Pankreas için en âlâ 10 yiyecek
Pankreas sıhhatine bilhassa güzel gelen birtakım besinler vardır:
1. Tam tahıllar
Tam tahıllar ve rafine edilmemiş unlarla yapılan eserler, metabolizma için faydalı mineraller ve vitaminler sağlar ve pankreas için berbat olan kan şekeri dalgalanmalarının sınırlanmasını ve insülin dengesizliklerinin önlenmesini, çok kilo ve iltihaplanmanın azaltılmasını sağlar.
2. Yaban mersini
Yaban mersini antioksidanlar, bilhassa hücre hasarını önlemek için değerli olan antosiyaninler ve resveratrol üzere hususlar açısından en varlıklı besinler içindedır. Antosiyaninler pankreas ve karaciğer lezyonlarını güzelleştirmek ve pankreastaki Beta hücrelerini korumak için faydalıdır.
3. Kırmızı üzüm
Kırmızı üzüm, tümör ve iltihap önleyici tesire sahip bir molekül olan resveratrol için uygun bir kaynaktır. Çalışmalar, resveratrolün pankreasta oksidatif tesirlere niye olan hür radikalleri etkisiz hale getirerek şiddetli akut pankreatit üzerinde terapötik bir tesire sahip olduğunu göstermektedir.
4. Yoğurt
Yoğurt, pankreas için değerli faydaları olan, bağışıklık sistemini ve sindirim sistemini sağlıklı tutmaya yardımcı olan faydalı bakteriler olan probiyotikler için güzel bir kaynaktır.
5. Su
Pankreas iltihabı dehidrasyona niye olabilir ve bu niçinle her gün bol su içmek kıymetlidir.
6. Kereviz
Apigenin, kereviz de dahil olmak üzere çeşitli bitkilerde bulunan bir bileşiktir ve kanser önleyici tesirleriyle bilinmektedir. Araştırmalar, kerevizde kayda kıymet ölçülerde bulunan apigenin hususunun bilhassa yumurtalık ve pankreas kanseri ile uğraşta hayli tesirli olduğunu göstermiştir. Apigenin, kanserin başlangıcında anahtar bir enzimi etkisiz hale getirerek pankreas kanseri hücrelerinin ölmesini sağlar.
7. Enginar
Enginar pankreas kanserine karşı yardımcı olabilir. Bu bitkilerin antitümör özellikleri, içerdiği apigenin ve lutein isimli antioksidanlardan gelir.
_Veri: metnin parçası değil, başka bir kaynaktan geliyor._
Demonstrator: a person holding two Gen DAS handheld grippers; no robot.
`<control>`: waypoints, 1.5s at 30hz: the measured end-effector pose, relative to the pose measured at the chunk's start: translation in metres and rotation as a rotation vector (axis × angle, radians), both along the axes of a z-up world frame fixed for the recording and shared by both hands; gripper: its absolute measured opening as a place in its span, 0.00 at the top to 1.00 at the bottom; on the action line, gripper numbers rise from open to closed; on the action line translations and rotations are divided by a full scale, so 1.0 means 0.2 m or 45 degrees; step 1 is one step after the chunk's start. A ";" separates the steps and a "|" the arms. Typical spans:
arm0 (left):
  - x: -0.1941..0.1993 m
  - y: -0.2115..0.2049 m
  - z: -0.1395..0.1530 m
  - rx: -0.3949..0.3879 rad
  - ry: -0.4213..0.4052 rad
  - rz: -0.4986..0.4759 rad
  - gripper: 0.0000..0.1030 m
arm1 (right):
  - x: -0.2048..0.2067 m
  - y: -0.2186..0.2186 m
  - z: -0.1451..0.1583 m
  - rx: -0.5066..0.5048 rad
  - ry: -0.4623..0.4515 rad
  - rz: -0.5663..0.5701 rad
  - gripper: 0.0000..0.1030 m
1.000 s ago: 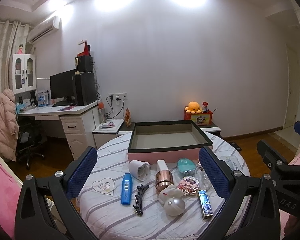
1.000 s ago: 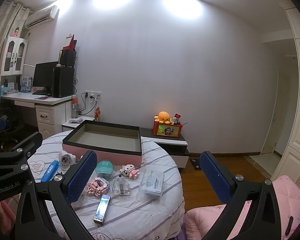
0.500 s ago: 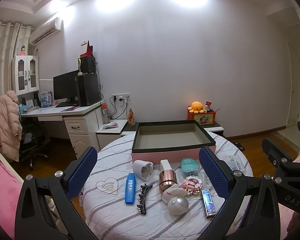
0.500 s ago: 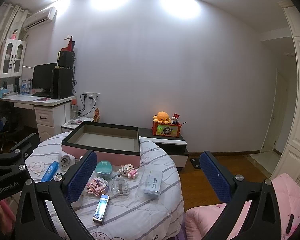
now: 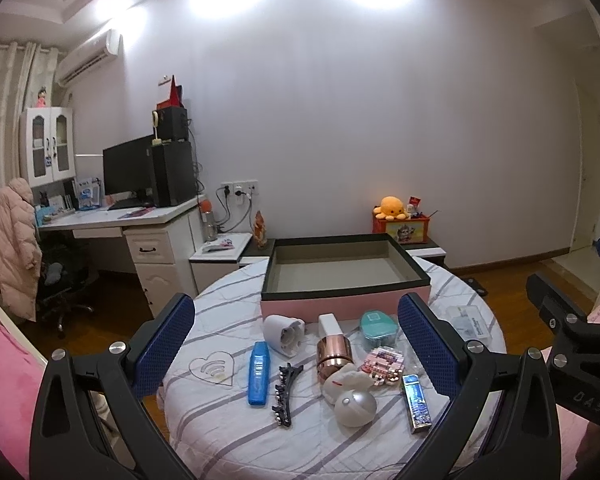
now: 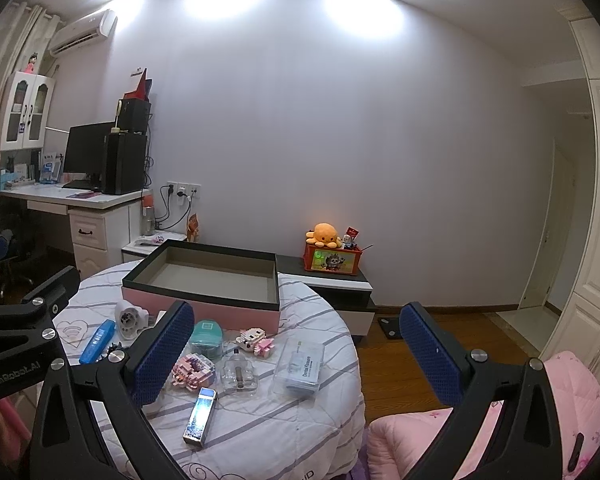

Bu antioksidanlar bedendeki toksinleri yok etme özelliğine sahiptir.
8. Tarçın
Tarçın, kan şekeri düzeylerinin düşürülmesini ve sirkülasyondaki yağların, trigliseritlerin ve makus kolesterolün düzeylerinin güzelleştirilmesini kolaylaştırır. bu türlü pankreasın çalışması rahatlar.
9. Bitkisel proteinler
Baklagiller ve soya, düşük doymuş yağ içeriğine sahip kusursuz protein kaynaklarıdır. Protein diyette değerlidir, çok doymuş yağ ise pankreasla ilgili problemleri şiddetlendirebilir, sindirim için gereken daha fazla enzim üretmeye zorlayabilir ve var olan pankreas hastalıklarını daha da kötüleştirebilir.
10. Lahana
Lahana brokoli, karnabahar yahut kara lahana tüketmek, pankreasın gelişen tümörlerden korunmasında yarar sağlar. Haftada en az iki sefer tüketilmesi önerilir. Fakat iyot eksikliğine bağlı hipotiroidizm durumunda, iyot muhtaçlığını büyük ölçüde artırdıkları için bu sebzelerin fazla tüketimi önerilmez.